» Your objective:
Each line below with the string "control" should be copied.

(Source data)
--------------------

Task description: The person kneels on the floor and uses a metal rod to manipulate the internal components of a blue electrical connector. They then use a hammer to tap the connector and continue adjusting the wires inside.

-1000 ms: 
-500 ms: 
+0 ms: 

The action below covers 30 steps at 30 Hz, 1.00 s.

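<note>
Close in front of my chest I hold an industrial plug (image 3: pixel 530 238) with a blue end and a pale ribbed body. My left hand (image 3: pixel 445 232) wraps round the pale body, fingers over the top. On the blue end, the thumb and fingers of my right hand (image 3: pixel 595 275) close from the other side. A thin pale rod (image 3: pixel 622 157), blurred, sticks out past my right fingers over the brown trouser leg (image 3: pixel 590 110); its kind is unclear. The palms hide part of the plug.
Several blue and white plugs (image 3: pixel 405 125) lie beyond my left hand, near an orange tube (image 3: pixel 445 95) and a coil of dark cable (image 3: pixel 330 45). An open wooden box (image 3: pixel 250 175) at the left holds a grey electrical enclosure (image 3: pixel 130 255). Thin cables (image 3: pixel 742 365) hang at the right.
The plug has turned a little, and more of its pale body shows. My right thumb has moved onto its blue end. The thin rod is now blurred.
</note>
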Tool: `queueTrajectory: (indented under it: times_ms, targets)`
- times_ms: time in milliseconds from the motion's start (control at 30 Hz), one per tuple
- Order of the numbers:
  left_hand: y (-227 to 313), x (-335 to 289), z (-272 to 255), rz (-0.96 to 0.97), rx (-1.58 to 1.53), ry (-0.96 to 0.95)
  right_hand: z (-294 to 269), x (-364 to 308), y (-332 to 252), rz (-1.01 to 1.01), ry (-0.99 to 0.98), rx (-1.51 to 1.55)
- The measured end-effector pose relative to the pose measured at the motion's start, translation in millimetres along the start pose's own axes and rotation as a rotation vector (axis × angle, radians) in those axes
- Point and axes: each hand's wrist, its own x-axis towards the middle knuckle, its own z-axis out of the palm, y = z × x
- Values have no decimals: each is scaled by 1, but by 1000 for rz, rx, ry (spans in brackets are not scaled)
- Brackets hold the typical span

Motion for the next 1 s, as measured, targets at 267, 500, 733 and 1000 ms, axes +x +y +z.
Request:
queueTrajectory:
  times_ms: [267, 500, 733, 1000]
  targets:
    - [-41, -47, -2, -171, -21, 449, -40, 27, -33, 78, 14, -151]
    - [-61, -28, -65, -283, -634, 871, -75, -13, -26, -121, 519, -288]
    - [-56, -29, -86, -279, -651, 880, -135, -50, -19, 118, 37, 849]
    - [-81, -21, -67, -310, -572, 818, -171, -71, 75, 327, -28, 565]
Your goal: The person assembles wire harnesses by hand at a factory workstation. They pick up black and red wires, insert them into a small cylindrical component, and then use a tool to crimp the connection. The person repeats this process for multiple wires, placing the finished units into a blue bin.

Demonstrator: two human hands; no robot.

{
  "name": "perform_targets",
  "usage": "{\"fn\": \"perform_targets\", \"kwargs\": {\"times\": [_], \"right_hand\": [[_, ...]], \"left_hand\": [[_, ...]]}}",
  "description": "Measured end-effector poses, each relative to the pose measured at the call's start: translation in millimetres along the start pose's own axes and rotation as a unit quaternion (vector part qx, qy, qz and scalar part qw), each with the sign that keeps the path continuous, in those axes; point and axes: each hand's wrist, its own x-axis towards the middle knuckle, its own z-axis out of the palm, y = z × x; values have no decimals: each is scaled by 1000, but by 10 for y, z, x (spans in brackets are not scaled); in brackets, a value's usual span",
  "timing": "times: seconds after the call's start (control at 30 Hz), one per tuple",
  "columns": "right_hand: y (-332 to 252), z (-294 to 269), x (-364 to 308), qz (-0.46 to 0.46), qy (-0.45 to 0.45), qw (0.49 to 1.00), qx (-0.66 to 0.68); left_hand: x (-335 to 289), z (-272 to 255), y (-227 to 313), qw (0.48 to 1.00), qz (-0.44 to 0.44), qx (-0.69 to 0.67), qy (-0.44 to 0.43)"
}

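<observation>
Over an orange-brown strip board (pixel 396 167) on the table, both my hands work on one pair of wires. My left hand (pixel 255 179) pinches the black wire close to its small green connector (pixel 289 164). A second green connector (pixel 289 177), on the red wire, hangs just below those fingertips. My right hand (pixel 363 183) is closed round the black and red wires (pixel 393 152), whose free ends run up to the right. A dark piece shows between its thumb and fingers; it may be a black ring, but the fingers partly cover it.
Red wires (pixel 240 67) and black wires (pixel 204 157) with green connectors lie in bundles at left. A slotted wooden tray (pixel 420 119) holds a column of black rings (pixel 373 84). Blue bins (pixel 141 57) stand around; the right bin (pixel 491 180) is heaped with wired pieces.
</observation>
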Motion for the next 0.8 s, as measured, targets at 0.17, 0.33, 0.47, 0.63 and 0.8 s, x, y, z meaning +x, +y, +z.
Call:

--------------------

» Result:
- times_ms: time in milliseconds from the motion's start (control at 30 Hz), one per tuple
  "timing": "times: seconds after the call's start (control at 30 Hz), one per tuple",

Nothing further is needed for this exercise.